This is the parent repository for an (experimental and demonstration-only) implementation of Federated Learning in Tensorflow.js. Federated Learning is a method for training machine learning models in a distributed fashion. Although it involves a central server, that server never needs to see any data or even compute a gradient. Instead, clients perform all of the inference and training locally (which they already do in Tensorflow.js), and just periodically send the server updated weights (rather than data). The server's only job is to aggregate and redistribute them, which means it can be extremely lightweight!

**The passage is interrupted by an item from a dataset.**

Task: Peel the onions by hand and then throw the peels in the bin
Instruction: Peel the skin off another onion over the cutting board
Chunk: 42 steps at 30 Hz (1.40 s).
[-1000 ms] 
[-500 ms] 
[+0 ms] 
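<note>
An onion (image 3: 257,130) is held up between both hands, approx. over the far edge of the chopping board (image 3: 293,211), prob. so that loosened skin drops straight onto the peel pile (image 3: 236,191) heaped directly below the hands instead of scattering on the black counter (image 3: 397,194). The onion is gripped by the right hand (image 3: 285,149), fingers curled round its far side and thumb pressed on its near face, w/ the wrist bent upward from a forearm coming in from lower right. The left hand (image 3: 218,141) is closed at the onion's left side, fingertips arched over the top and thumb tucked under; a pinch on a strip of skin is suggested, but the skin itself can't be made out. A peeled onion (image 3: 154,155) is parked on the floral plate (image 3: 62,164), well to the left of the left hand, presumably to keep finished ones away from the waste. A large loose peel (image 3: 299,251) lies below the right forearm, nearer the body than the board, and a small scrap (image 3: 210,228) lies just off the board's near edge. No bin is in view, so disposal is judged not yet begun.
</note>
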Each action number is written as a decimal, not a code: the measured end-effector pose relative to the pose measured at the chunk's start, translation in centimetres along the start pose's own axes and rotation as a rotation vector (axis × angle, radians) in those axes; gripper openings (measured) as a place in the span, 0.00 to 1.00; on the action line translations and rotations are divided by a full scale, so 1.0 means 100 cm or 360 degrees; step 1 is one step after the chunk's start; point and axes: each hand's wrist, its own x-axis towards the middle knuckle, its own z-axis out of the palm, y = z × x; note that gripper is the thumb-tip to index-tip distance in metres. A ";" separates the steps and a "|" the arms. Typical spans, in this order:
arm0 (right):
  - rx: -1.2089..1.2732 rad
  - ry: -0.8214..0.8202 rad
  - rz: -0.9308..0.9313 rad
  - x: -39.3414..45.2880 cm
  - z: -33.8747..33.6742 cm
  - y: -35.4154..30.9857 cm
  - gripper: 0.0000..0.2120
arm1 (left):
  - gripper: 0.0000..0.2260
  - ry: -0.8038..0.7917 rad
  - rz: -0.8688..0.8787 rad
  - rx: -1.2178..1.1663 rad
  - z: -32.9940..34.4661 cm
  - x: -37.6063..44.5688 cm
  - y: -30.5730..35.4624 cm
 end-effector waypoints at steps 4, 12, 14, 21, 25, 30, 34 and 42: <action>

On the server (NodeJS) side:
import * as http from 'http';
import * as federated from 'federated-learning-server';
const INIT_MODEL = 'file:///initial/model.json';
const webServer = http.createServer(); // can also use https
const fedServer = new federated.Server(webServer, INIT_MODEL);
fedServer.setup().then(() => {
webServer.listen(80);
});
On the client (browser) side:
import * as federated from 'federated-learning-client';
const INIT_MODEL = 'http://my.initial/model.json';
const SERVER_URL = 'http://federated.learning.server'; // URL of server above
const client = new federated.Client(SERVER_URL, INIT_MODEL);
client.setup().then(() => {
const yhat = client.predict(x); // make predictions!
client.federatedUpdate(x, y); // train and update the server!
});
See the server and client READMEs for documentation, and the emoji or Hogwarts demos for more fully fleshed out examples.